- Audio self evaluations
- Listening Journals
- Teaching Listening: RA episodes: Useful tags, Trigger warnings
- Teaching Listening: ACTFL 2014 Presentation
- Teaching Listening: Shifting the Practice
- Teaching Listening: The Lesson Plan
- Teaching Listening: Listening Strategies
- Teaching Listening: Theory and Practice
- Teaching Listening: a series
Over the past few months I have been working on developing a series of lesson plans for my Spanish Conversation class that explore using Radio Ambulante in a 5th semester language class.
As I began to think about ways to use this incredible repository of oral storytelling in my class, it occurred to me that one thing I needed to learn more about before I started writing was how language teachers actively teach listening.

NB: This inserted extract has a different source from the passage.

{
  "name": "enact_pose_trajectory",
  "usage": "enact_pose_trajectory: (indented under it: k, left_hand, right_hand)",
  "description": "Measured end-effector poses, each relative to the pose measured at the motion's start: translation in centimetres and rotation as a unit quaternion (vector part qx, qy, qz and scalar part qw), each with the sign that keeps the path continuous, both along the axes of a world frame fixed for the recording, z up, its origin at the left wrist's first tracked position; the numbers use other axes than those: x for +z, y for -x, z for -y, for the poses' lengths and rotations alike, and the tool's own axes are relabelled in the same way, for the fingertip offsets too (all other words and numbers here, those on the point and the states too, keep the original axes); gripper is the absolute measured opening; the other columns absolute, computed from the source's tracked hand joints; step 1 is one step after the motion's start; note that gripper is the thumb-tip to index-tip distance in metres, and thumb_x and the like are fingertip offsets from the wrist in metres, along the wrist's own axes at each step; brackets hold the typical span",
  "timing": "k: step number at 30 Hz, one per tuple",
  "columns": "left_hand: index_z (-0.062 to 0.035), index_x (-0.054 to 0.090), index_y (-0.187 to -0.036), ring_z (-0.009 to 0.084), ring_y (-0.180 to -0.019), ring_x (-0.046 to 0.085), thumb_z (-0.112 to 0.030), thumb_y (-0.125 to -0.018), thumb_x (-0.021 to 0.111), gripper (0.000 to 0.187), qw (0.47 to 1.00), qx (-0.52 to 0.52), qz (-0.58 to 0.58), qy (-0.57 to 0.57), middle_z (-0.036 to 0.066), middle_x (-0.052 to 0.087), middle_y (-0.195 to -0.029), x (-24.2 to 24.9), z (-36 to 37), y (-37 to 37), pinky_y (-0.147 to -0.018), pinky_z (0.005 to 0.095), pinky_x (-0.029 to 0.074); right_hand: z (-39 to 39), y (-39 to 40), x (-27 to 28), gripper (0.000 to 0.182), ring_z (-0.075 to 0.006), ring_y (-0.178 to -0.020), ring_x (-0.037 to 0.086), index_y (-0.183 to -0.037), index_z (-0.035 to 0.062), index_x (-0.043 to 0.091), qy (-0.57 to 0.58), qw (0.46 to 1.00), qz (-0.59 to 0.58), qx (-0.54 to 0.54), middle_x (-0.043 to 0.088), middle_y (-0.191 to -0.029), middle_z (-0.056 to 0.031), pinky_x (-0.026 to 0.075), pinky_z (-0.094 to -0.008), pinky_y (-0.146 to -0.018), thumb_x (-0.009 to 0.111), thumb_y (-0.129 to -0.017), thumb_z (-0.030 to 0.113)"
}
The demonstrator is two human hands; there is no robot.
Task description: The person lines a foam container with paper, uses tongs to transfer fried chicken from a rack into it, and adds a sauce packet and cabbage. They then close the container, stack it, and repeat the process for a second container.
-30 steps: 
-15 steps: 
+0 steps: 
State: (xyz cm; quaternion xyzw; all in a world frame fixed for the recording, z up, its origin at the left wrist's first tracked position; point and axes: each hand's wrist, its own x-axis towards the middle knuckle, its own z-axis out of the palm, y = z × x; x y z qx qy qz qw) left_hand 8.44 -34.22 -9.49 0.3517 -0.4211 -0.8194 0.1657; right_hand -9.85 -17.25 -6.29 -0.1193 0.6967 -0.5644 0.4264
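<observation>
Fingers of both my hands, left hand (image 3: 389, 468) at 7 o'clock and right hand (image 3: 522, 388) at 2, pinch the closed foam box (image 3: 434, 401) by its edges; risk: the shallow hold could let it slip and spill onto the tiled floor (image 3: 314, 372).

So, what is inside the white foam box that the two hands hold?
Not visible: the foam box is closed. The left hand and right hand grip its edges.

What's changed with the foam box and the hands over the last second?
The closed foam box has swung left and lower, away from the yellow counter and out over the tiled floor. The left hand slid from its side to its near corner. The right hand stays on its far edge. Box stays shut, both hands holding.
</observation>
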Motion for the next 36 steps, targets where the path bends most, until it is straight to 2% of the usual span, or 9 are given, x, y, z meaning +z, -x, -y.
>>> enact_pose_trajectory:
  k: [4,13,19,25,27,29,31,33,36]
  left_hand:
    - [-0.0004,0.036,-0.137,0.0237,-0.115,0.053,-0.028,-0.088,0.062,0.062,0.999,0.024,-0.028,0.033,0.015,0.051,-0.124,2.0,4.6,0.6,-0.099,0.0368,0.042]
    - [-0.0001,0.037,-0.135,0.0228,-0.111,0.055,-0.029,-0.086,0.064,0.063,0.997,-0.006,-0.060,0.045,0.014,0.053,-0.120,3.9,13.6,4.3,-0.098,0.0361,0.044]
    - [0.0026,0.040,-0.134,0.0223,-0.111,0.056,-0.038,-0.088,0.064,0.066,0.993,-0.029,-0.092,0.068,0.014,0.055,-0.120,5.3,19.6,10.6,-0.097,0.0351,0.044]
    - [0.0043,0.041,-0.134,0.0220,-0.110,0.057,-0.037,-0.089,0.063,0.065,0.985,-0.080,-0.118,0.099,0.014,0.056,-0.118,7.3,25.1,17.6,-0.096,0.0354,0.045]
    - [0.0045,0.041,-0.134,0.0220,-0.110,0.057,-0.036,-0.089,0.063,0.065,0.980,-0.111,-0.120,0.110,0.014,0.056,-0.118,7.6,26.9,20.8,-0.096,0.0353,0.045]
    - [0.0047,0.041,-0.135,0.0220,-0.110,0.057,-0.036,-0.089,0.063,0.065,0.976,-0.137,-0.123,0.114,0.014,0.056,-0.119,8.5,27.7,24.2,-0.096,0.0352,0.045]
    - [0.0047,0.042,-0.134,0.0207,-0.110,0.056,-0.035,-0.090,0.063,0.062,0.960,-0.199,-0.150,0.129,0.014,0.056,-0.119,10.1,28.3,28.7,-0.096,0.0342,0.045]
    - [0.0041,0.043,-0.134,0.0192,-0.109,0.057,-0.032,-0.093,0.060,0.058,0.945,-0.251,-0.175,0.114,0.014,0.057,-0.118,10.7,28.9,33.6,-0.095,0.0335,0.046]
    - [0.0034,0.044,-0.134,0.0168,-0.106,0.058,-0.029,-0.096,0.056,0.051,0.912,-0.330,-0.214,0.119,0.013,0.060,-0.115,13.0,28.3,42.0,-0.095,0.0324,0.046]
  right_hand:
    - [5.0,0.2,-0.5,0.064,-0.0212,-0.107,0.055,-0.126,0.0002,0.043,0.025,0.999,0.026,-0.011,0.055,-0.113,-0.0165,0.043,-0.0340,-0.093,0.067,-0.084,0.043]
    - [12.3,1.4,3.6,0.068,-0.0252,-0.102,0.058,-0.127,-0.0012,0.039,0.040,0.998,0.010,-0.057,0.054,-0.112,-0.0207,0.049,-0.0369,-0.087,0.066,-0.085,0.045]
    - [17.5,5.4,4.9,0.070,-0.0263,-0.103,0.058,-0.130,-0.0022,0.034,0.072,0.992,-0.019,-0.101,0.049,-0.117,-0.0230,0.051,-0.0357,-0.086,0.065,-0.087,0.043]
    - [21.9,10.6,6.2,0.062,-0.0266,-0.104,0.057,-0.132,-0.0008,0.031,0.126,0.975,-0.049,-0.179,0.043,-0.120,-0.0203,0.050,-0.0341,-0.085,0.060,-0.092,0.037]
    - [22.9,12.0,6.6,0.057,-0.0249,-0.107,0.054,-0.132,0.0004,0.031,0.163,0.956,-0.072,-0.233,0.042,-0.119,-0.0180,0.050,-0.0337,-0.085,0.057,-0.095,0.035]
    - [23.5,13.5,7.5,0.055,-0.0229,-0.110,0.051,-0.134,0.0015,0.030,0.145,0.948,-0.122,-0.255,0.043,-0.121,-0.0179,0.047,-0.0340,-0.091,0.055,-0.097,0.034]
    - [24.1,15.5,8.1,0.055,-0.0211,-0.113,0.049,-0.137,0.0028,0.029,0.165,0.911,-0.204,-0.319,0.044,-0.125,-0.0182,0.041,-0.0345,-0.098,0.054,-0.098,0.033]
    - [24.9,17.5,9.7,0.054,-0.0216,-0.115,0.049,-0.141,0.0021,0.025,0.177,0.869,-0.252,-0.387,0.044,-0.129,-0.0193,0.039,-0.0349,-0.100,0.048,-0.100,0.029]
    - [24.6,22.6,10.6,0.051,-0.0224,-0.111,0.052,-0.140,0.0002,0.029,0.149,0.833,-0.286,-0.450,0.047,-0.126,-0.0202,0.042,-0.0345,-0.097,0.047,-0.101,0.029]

It has always struck me how imperative it is to know how to listen in the L2 classroom, and yet how little active classroom time we actually devote to its development. To put it another way: we all know it as one of the 4 proficiencies that our students need to develop when learning a language, but how often, if at all, do we actively and intentionally TEACH it? Do we just assume that our students will “get it” or “develop it” over time on their own?
It dawned on me recently that I teach a conversation class and you can’t have a real conversation without listening. Conversation without listening is just speaking, and while that is an important skill, it is not what I aim to teach. Listening has to be developed alongside speaking in order to develop conversational proficiency in a language.
What can I do as a teacher to develop my students listening abilities in my classroom, both to improve their conversational abilities but also to be able to explore and appreciate the extraordinary storytelling of Radio Ambulante?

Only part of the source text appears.